* _Task goal_
Your answer should be a number only: the count of lines in the following entries that contain "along".

* _Material to process_
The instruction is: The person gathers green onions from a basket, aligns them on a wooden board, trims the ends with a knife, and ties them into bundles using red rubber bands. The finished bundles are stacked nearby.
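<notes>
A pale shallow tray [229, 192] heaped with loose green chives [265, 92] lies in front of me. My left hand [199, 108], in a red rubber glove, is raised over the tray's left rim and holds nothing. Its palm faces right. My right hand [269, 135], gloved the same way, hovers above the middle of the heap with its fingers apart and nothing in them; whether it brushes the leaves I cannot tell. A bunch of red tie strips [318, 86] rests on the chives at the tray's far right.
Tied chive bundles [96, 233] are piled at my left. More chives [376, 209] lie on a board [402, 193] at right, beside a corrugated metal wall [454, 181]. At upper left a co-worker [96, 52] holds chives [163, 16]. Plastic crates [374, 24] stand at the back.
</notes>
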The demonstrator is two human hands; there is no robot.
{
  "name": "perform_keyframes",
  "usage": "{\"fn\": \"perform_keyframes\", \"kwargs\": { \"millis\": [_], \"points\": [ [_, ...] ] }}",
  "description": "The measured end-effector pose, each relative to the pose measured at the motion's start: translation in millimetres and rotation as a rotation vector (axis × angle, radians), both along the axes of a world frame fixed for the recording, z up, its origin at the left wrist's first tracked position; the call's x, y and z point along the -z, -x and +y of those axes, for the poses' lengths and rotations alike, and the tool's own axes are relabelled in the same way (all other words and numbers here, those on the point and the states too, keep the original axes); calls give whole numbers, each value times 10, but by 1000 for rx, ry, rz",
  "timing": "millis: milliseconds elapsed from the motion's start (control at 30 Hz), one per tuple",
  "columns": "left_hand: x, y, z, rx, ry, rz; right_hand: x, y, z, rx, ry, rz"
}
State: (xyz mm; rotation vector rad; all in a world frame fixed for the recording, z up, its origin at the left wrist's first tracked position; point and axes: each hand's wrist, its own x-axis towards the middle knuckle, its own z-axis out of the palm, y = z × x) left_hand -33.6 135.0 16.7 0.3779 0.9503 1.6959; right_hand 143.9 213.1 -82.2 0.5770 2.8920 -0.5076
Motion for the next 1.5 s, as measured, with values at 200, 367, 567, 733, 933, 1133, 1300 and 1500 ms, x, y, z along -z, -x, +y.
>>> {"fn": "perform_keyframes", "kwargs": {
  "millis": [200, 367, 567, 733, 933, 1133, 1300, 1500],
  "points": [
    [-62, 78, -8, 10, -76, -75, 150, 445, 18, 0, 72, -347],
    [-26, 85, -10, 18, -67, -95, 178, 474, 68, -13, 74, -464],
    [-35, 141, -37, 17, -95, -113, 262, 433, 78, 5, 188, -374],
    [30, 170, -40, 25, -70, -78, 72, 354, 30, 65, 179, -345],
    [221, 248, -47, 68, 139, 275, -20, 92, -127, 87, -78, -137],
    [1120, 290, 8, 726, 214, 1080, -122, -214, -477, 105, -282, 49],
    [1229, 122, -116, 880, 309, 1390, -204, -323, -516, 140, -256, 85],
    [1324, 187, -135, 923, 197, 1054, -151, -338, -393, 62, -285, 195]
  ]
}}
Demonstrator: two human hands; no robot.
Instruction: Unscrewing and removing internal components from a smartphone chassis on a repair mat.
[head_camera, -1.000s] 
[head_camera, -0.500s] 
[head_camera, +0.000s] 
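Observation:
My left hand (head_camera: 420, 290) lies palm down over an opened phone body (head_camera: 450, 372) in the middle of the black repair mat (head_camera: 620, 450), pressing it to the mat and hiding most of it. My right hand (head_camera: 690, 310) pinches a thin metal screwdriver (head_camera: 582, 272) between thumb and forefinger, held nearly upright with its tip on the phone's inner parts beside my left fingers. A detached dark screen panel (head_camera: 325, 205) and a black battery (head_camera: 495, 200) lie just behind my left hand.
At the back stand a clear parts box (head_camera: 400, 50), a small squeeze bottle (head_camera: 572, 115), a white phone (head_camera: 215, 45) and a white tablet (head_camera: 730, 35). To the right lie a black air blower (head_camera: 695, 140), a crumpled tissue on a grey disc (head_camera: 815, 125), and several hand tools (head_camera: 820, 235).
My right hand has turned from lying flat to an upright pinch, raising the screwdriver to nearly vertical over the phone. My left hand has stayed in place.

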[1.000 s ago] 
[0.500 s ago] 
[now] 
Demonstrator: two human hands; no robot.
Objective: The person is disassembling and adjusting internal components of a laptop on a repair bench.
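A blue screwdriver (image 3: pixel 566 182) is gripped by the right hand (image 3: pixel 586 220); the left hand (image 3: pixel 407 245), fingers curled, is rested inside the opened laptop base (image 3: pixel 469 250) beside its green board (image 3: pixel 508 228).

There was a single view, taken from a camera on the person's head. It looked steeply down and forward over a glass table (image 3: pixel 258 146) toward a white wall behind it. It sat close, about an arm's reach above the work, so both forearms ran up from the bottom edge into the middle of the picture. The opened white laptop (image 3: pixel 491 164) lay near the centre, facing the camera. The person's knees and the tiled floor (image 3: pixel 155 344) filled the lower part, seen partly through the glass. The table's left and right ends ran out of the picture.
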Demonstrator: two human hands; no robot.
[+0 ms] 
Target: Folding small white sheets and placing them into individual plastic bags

* _Output_
2